Vehicle Overview from Kelley Blue Book
KBB.com 2003 Kia Optima Overview
Good as Gold
In the world of family sedans, there seems to be as many choices as there are colors to go with them. What you may have already discovered is though most sedans look good on paper, the devil is usually in the details. Once you begin to add on popular options like power windows, air conditioning and a V6 engine, the low advertised price that drew you to the showroom in the first place seems to evaporate faster than dew in the desert. Wouldn't it be nice if someone actually built a car that offered you everything you wanted without forcing you to take a second mortgage to afford it? Well someone has and they work for Kia; if you're looking for a comfortable, roomy and powerful mode of transportation, you owe it to yourself to test-drive the company's flagship sedan, the Optima.

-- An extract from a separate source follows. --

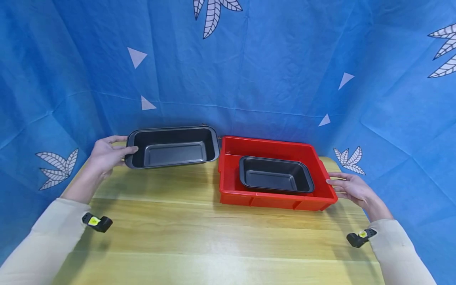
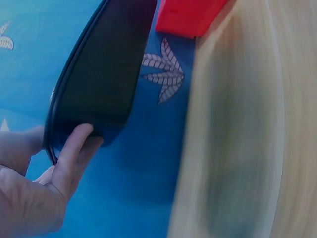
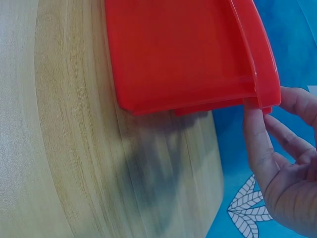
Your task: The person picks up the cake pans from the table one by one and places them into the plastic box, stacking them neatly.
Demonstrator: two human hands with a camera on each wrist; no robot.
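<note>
A black loaf pan [image 1: 174, 154] is held up at the left above the table, its hollow facing me. My left hand [image 1: 108, 154] grips its left end, with the thumb over the rim and fingers behind; the left wrist view shows fingertips against the outside of the pan [image 2: 99, 74]. To the right, a smaller black loaf pan [image 1: 270, 180] lies inside a red plastic bin [image 1: 270, 201]. My right hand [image 1: 354, 190] pinches the right rim of the bin [image 3: 265, 64]. I cannot tell whether the bin's base touches the table.
The wooden table [image 1: 213, 241] extends beneath and in front of the pans and bin. A blue cloth [image 1: 278, 59] with leaf and triangle prints hangs behind and at both sides. Small black cameras [image 1: 101, 223] are strapped at both wrists.
</note>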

If you had to sum up the Optima in a single sentence, it might read something like this: a handsome, almost elegant front-wheel-drive sedan with plenty of room for passengers and cargo and a generous standard equipment list. That should be enough to peak your interest and make you want to dig a little deeper into the car's merits. Kia offers two trim levels, each equipped appropriately for the type of buyer that usually gravitates toward this type of car. The first model, the LX, is a bargain shoppers delight. With an MSRP of just $15,995 you get a comfortable, smooth riding sedan with a 5-speed manual and perky 2.4-liter four-cylinder engine. The Optima's four has good power for its size, but it is not as smooth or refined as those from Honda or Toyota. What really grabs you about this entry-level Optima is the long list of standard equipment that includes power windows, power door locks, air conditioning, rear defroster, dual power mirrors, AM/FM stereo with CD, dual front and front side-impact airbags, cruise control and a tilt steering wheel. So what if your engine is smooth but not buttery smooth, you got a boatload of standard equipment and still have some cash left over for options like the Sportmatic auto/manual transmission and 2.7-liter V6 engine.
The other Optima is the SE, which appeals to the more decadent mid-level family sedan buyer. The SE also comes with either the 2.4-liter four or 2.7-liter V6, but adds the Sportmatic transmission as standard equipment. It also adds automatic air conditioning, power antenna, keyless entry, alarm system, leather-wrapped steering wheel, auto dimming rearview mirror, AM/FM CD with cassette, power glass moonroof, 8-way power driver's seat and alloy wheels. Options include leather seating, anti-lock brakes, CD changer and rear spoiler. Even when fully loaded, the Optima with the V6 engine will not break the $23K mark and may even be less if you qualify for the $2000 loyalty rebate.
Now we know what your thinking and we'd be just as skeptical, after all, there is no such thing as a free lunch; then again, the Optima is not free, just affordable. We found that there was no part of this sedan that disappointed us. From the quality and fit of the exterior panels to the tasteful choice of high-quality interior materials, the Optima aims to please with bulls eye accuracy. You'll find a very comfortable set of front bucket seats, complete with driver's lumbar support. The instrument panel is simple yet informative and all of the switchgear have a nice, dampened feel. We think for a standard OEM audio system, the Optima's AM/FM CD stereo sounds terrific, with good base and surprisingly distortion free highs. We liked the little touches too, like the folding rear armrest with integrated cup holders, the lighted visor vanity mirrors and the delayed-off dome light. If you plan on using your Optima for business, your rear seat passengers will be just as comfortable as your front passenger, with plenty of head and legroom and the added safety and comfort of rear seat head restraints, including one for the center occupant.
Once in gear, you'll find that the Optima feels lighter and easier to maneuver than its appearance would lead you to believe. The variable-assist steering is effortless when parking and nicely weighted when at speeds over 35 mph. The Sportmatic automatic transmission is one of the best shifting automatics we've experienced, with practically no lag time when kicking down into lower gears and smooth, seamless up-shifts when accelerating. About the only part of the Optima's performance we found average was its cornering ability. The car is sprung very softly, which makes for a terrific highway ride, but also allows the vehicle to dive and squat under hard braking and acceleration and to lean and roll a bit more than we'd like when pressed hard into sharp turns. Still, this is not a sport sedan so we can't really complain. Then again, if you wanted to add some aftermarket springs, stiffer shocks and bigger wheels and tires, you'd have a pretty slick ride for thousands less than even the most Spartan sports sedan.